#### [Exercise aim]
The only thing to report is how many lines of the data contain the word "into".

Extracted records

========

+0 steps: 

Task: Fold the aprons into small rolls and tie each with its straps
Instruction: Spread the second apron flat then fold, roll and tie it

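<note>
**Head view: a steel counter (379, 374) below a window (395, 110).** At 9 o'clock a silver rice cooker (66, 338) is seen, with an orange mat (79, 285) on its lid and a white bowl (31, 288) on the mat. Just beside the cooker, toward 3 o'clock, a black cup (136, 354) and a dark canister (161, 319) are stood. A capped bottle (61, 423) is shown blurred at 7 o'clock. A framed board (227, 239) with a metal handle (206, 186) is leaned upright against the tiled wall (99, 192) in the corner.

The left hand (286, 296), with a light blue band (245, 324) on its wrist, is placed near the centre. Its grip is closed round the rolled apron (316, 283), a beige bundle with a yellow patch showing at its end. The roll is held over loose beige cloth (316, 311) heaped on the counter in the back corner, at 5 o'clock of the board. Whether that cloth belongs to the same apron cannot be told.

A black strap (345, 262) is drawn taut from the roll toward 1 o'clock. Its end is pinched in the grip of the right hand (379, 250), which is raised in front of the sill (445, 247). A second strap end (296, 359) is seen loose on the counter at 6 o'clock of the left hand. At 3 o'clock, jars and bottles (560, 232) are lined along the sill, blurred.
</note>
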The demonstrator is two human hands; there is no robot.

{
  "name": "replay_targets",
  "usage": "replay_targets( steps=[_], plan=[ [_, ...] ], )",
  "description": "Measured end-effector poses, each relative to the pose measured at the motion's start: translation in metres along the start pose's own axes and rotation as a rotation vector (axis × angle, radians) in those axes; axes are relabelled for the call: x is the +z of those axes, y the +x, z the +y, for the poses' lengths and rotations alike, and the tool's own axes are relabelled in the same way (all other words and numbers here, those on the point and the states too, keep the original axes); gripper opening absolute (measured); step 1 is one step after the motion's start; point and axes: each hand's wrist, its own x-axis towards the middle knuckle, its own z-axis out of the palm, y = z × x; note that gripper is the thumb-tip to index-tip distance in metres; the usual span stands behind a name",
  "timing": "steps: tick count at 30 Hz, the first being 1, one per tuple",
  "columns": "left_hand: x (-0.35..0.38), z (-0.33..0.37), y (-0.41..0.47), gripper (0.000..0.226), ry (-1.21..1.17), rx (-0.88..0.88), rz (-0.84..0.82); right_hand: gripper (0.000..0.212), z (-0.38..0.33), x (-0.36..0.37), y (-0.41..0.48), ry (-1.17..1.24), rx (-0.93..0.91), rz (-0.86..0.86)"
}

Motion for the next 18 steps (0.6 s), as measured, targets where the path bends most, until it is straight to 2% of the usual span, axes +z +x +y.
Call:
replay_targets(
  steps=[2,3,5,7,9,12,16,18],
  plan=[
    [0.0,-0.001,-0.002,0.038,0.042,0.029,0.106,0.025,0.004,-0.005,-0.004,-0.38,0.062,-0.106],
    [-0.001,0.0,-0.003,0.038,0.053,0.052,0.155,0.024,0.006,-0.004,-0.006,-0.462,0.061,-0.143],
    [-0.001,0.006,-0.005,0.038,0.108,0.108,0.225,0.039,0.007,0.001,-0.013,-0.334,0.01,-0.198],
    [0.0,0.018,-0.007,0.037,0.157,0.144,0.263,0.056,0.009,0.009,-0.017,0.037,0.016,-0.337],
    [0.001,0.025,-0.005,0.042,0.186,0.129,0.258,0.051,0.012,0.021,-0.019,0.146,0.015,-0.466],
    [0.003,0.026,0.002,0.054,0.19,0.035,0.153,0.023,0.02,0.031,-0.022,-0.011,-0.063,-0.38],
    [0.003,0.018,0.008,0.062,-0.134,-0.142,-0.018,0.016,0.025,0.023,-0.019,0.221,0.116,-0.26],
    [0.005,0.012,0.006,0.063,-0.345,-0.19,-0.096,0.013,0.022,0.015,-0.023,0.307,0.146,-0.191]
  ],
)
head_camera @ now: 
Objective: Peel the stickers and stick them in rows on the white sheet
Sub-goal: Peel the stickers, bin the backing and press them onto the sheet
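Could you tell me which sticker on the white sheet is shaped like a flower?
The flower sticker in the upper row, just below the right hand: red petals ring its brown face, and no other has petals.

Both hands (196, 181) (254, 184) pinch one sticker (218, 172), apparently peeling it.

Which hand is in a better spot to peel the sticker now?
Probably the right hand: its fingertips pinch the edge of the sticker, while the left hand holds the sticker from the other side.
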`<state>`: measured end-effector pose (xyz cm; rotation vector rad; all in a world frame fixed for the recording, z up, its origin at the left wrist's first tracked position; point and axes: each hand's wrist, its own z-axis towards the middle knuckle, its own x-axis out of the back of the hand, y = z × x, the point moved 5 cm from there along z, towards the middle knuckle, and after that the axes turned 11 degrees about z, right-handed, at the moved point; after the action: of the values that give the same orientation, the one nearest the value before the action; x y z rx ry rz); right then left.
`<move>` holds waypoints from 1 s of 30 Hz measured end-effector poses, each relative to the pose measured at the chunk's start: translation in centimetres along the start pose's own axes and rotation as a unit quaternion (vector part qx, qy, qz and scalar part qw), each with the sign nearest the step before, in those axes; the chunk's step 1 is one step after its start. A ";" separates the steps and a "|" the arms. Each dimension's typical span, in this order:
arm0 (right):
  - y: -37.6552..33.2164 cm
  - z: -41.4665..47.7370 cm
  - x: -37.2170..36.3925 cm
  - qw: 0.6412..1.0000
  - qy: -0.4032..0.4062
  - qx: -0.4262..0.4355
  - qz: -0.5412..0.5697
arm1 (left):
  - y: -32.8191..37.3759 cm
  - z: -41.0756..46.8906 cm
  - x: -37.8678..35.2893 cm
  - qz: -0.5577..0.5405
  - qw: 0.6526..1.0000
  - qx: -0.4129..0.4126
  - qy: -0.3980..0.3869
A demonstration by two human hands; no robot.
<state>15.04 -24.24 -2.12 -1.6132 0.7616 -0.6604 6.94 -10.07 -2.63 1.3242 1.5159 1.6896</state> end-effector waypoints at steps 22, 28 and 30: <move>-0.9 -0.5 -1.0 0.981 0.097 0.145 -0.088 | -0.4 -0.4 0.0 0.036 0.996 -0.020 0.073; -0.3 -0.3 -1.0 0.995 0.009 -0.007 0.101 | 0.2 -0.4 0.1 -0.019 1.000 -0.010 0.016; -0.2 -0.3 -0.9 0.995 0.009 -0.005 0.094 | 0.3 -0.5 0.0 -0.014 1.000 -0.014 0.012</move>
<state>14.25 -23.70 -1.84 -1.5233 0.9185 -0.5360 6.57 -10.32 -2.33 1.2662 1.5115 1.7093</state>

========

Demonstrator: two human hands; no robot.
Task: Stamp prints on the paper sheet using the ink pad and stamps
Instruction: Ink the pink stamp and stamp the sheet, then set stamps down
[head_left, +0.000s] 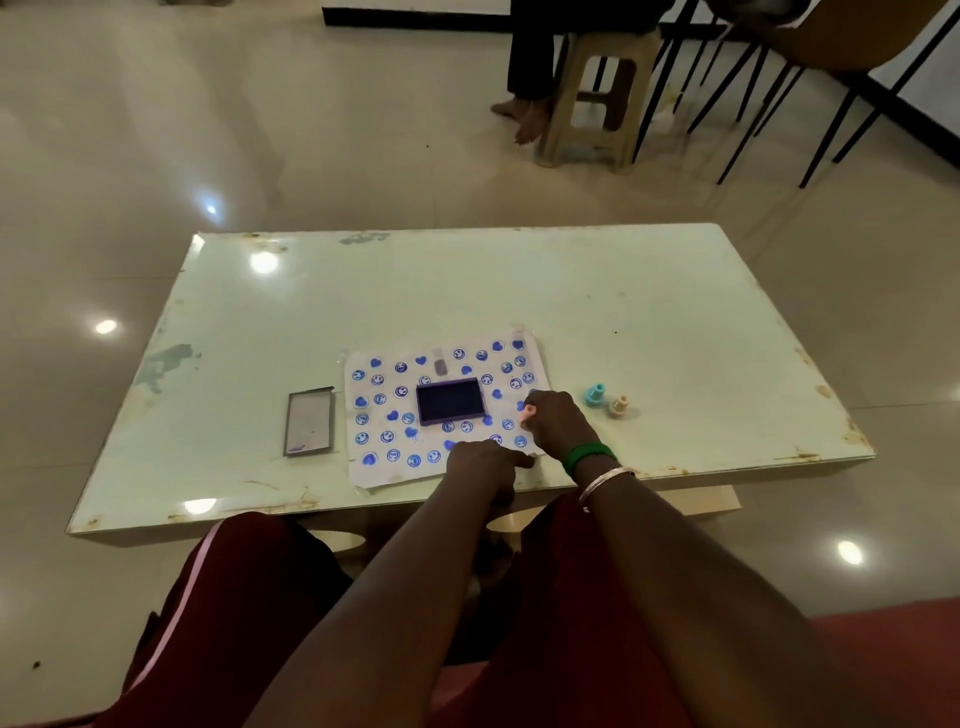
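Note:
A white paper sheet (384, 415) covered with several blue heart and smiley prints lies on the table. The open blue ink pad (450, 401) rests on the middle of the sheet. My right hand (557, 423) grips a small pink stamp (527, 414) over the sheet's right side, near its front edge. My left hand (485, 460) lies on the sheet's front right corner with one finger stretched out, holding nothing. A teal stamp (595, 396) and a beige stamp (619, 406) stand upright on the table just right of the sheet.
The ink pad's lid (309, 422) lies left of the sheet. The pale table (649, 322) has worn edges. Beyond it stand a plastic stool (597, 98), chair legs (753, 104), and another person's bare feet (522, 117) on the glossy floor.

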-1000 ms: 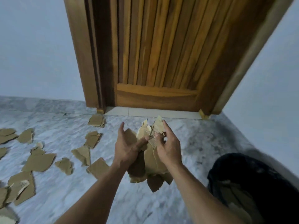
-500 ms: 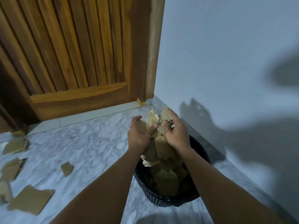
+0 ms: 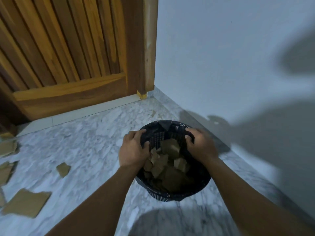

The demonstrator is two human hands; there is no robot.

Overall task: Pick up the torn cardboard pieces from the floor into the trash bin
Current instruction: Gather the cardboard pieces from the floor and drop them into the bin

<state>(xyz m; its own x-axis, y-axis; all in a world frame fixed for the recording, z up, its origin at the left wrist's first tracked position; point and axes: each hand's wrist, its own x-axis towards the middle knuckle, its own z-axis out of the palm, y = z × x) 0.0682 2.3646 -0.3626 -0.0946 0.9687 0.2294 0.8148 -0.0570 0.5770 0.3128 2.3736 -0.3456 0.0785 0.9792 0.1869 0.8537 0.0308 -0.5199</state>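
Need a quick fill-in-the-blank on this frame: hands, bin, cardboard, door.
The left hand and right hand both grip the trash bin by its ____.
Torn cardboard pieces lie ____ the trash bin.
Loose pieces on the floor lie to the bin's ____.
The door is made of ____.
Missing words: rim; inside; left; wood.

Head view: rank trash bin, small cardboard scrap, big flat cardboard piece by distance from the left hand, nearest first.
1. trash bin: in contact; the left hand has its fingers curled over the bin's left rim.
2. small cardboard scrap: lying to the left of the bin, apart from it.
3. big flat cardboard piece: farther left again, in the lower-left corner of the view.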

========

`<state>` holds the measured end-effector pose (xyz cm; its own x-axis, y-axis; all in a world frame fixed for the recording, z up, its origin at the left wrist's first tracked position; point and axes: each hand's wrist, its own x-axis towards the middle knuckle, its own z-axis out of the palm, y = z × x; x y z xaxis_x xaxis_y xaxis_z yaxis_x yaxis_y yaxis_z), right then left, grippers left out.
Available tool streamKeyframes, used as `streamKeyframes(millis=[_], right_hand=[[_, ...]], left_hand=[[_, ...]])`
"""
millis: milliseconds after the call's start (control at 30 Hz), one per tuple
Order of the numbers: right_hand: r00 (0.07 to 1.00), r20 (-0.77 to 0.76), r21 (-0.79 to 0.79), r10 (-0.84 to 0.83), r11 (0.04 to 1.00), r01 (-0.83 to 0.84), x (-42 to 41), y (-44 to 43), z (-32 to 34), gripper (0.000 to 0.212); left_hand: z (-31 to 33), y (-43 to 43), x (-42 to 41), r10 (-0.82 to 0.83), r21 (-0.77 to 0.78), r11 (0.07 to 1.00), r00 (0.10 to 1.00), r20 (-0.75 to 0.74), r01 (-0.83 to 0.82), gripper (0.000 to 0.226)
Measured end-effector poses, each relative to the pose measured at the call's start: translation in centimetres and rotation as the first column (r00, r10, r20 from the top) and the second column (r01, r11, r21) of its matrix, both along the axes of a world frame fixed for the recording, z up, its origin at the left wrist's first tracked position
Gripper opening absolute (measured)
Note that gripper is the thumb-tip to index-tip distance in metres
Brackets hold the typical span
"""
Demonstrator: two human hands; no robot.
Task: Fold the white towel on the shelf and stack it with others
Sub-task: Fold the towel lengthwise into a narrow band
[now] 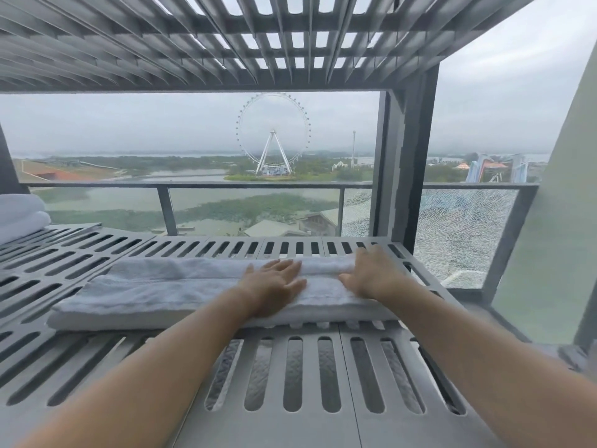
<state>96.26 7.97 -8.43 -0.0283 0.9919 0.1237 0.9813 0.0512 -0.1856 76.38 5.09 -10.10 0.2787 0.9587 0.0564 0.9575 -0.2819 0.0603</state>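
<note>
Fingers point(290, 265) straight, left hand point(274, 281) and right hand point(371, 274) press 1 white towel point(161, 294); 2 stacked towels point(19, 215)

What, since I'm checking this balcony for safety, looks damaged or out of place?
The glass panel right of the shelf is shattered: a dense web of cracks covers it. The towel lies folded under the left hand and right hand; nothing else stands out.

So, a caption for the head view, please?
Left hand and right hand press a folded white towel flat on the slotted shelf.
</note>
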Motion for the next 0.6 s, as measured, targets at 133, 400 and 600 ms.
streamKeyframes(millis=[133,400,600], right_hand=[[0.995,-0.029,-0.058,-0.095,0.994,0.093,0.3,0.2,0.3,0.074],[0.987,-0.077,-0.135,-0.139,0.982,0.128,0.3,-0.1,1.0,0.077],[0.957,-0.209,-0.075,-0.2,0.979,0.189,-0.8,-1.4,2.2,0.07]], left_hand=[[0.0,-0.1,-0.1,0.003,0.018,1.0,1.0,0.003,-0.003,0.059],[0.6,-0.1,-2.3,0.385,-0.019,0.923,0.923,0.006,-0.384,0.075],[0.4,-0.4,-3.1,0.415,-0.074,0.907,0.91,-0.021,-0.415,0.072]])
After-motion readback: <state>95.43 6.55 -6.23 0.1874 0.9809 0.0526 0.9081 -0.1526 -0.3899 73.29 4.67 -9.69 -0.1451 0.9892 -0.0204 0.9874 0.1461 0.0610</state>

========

#### [Solution to this problem]
4